The ACA’s contraceptive coverage benefit has been in effect since Aug. 1, 2012; nationally, it covers more than 27 million women who are now able to get birth control with no out-of-pocket expense. In Washington, 638,000 women already have coverage for birth control thanks to this benefit, and this number is increasing as the law is implemented.

But in this case, for-profit corporations are challenging the benefit, claiming that they have a religious right to refuse to comply. Hobby Lobby, a national chain of crafts stores, and Conestoga Wood, a cabinet manufacturing company, claim that because their owners have religious views opposed to contraceptive coverage, these views “pass through” to the corporation and thus give it a license to discriminate against women by denying coverage.

Make no mistake: These are radical claims. The plaintiffs assert that they, as companies, rather than as individuals, have First Amendment rights to religious free exercise. Further, they claim that these rights enable them to refuse to comply with a law they disagree with based on those religious convictions.

Hobby Lobby’s claims are part of a troubling trend to cloak discrimination in the banner of religious freedom. This year, other states (Arizona, most notoriously) saw bills seeking to expand businesses’ rights to discriminate using the guise of religious freedom.

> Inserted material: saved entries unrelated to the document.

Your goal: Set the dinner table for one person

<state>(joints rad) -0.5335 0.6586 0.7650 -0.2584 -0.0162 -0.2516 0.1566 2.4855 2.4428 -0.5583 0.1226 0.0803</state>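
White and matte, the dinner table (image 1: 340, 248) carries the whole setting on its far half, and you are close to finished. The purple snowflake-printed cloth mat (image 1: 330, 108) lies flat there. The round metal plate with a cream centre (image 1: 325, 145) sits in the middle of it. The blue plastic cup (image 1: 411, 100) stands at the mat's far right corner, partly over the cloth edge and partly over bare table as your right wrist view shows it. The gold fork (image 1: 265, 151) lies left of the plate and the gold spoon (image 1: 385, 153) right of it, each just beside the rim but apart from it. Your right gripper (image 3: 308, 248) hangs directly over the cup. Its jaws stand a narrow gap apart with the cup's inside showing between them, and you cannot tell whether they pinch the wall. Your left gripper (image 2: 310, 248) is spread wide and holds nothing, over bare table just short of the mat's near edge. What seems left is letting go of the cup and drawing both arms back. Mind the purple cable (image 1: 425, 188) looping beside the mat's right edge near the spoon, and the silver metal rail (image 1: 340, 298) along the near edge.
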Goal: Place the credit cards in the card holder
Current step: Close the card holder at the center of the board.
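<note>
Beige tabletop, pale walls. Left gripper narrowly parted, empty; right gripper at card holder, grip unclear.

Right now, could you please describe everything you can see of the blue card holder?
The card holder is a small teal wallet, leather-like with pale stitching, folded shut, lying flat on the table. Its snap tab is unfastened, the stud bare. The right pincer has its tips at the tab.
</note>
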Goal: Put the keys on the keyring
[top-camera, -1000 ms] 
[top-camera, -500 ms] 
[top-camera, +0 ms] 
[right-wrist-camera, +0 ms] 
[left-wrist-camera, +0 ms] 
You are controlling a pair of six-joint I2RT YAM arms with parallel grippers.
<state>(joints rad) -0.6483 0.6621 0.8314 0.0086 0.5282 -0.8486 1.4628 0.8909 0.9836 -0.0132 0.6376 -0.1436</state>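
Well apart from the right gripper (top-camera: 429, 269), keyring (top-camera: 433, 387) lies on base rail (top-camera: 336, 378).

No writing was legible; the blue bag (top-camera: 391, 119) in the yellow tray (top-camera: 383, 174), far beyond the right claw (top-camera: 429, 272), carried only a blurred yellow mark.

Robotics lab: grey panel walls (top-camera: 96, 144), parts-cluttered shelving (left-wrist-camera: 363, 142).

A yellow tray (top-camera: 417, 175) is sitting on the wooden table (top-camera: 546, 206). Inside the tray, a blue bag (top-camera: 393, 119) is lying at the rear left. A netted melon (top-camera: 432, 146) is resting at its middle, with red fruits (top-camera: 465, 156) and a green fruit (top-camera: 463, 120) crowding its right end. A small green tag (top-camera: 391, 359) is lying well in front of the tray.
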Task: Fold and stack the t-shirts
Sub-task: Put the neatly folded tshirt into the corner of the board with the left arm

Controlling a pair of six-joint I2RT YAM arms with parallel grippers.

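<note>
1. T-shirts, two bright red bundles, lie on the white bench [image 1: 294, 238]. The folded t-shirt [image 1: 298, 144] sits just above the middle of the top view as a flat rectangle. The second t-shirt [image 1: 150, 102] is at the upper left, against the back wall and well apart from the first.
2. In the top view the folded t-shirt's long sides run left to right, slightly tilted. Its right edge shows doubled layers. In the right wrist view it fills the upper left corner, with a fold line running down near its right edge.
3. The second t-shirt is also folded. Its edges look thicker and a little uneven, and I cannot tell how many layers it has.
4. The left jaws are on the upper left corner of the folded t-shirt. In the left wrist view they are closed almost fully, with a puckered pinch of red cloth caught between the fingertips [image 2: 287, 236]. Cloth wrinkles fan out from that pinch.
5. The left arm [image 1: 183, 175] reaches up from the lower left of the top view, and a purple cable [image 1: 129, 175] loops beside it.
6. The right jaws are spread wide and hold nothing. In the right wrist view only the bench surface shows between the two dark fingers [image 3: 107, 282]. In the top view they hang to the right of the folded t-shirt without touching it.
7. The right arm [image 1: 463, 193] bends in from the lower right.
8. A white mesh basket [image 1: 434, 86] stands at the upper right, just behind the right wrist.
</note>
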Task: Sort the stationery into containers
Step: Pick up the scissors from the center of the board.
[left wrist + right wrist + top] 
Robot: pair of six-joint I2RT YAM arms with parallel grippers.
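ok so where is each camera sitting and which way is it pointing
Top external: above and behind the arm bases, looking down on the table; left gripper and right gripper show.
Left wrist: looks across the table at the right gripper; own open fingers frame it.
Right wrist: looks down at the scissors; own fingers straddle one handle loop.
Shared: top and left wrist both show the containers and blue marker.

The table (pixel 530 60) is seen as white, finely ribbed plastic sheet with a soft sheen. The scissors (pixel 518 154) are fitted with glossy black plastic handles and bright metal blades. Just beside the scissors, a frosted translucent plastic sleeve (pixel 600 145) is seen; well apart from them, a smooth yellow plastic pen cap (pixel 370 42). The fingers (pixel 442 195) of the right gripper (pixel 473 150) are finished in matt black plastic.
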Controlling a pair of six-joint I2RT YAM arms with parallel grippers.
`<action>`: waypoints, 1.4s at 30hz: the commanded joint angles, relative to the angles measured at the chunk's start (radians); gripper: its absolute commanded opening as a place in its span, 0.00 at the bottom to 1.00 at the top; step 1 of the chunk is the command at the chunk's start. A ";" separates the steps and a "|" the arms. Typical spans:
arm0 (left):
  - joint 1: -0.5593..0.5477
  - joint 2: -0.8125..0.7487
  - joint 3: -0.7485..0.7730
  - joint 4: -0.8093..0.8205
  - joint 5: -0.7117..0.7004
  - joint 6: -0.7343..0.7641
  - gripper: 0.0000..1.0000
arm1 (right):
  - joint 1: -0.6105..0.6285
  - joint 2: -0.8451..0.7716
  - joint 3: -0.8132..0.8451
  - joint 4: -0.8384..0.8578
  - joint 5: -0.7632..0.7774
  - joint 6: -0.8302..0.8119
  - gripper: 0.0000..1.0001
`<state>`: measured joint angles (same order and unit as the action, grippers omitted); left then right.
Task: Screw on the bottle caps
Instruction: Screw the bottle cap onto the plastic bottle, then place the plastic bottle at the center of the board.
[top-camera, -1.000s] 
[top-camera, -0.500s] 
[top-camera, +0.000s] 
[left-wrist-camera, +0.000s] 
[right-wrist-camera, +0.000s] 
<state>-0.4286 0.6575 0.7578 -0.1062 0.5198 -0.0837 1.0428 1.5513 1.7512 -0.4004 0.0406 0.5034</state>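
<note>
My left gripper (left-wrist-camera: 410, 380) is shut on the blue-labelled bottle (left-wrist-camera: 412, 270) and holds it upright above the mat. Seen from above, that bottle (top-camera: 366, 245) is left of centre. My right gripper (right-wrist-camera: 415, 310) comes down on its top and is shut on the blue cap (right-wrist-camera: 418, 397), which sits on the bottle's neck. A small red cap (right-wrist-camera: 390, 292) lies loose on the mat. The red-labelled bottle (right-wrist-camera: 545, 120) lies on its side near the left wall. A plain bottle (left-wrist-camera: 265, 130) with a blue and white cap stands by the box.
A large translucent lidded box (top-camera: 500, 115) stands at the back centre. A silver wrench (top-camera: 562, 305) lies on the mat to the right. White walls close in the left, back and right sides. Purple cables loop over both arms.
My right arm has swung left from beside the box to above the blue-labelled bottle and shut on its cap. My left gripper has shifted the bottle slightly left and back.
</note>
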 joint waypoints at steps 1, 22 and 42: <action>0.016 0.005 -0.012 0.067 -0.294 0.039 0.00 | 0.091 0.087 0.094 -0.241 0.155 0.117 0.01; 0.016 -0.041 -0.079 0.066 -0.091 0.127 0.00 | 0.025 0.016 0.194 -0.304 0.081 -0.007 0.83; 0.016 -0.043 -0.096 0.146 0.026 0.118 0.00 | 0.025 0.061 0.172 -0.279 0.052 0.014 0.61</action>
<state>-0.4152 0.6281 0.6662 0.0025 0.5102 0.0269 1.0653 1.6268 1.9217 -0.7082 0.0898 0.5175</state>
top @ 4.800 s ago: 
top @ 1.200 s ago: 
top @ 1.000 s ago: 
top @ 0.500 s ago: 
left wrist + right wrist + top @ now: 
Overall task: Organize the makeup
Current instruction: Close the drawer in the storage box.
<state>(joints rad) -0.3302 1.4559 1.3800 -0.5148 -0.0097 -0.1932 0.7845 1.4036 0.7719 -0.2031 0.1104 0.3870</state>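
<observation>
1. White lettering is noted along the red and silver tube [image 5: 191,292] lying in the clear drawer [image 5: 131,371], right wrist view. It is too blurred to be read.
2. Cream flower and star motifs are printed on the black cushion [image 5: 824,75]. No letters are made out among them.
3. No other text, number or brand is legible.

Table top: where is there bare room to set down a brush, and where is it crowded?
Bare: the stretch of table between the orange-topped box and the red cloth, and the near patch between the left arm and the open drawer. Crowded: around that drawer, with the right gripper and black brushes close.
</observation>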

On their face, these bills can seem innocuous. The Arizona bill, for example, didn’t say “businesses have the right to discriminate.” Rather, it redefined the “persons” entitled to religious freedom protection under state law to include non-human “persons” such as corporations and other business entities. If these bills were to be enacted, a doctor could deny medical care to a sexual minority simply based on “sincerely held religious beliefs or exercise of religion.”

This is nothing more than discrimination, hiding under the sheep’s clothing of religion.

A federal court has already ruled in a case from Washington state currently pending before the U.S. Court of Appeals for the Ninth Circuit that a pharmacy has free exercise rights. In Stormans v. Selecky, an Olympia pharmacy (Ralph’s Thriftway), and individual pharmacists challenged a state pharmacy board rule that requires pharmacies to provide legally prescribed medications, regardless of any individual pharmacist’s religious or moral objection.

A Ninth Circuit decision agreeing with the trial court could potentially open the door to similar claims by other businesses that they should be exempt from certain laws, or worse, that the laws are wholly unconstitutional.

Religion should not be a license to discriminate, nor a license to avoid complying with otherwise neutral laws that apply to everyone equally. A boss’s religious belief should not trump a woman’s access to the health care she needs. The beliefs of a company’s owner should not entitle the company to refuse service based on discriminatory views.

In the noisy din of cries for religious freedom, let’s not forget those other cherished American ideals of equality, freedom from discrimination, and justice for all.

Lisa M. Stone is the executive director and Janet Chung is legal and legislative counsel for Legal Voice, a nonprofit that advocates for legal rights of women and girls in the Northwest. Along with the State of Washington, Legal Voice is defending the pharmacy rule at issue in Stormans v. Selecky.